* **Exercise directions**:
Retype verbatim the lines of the listing, from the very first through the line with "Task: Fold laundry".

* **Source data**:
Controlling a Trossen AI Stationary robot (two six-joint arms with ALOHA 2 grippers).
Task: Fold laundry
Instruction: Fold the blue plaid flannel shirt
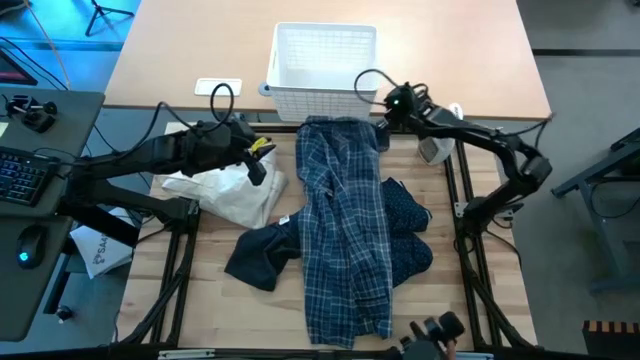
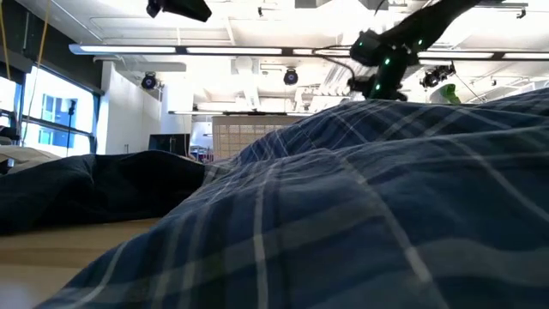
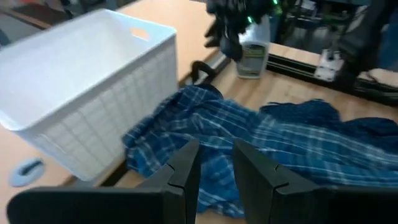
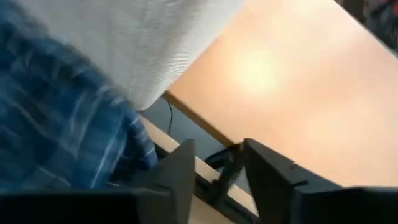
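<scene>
The blue-and-white plaid shirt (image 1: 345, 230) lies spread lengthwise down the table's middle, its far end at the foot of the white lattice basket (image 1: 322, 70); it fills the low view (image 2: 360, 215). The navy dotted shirt (image 1: 408, 232) lies partly under its right side. A dark piece (image 1: 262, 255) lies at its left. My left gripper (image 1: 262, 160) is open and empty, left of the plaid shirt's far end (image 3: 186, 124); its fingers show in the left wrist view (image 3: 216, 165). My right gripper (image 1: 383, 128) is open and empty (image 4: 217, 165), by the shirt's far right corner (image 4: 56, 118) near the basket.
A white plastic bag (image 1: 225, 190) lies under my left arm at the table's left. A spray bottle (image 3: 252, 53) stands at the right, behind my right arm. The basket (image 3: 93, 81) takes up the far middle. A camera (image 1: 435, 330) sits at the near edge.
</scene>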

* **Your response**:
Controlling a Trossen AI Stationary robot (two six-joint arms with ALOHA 2 grippers).
Task: Fold laundry

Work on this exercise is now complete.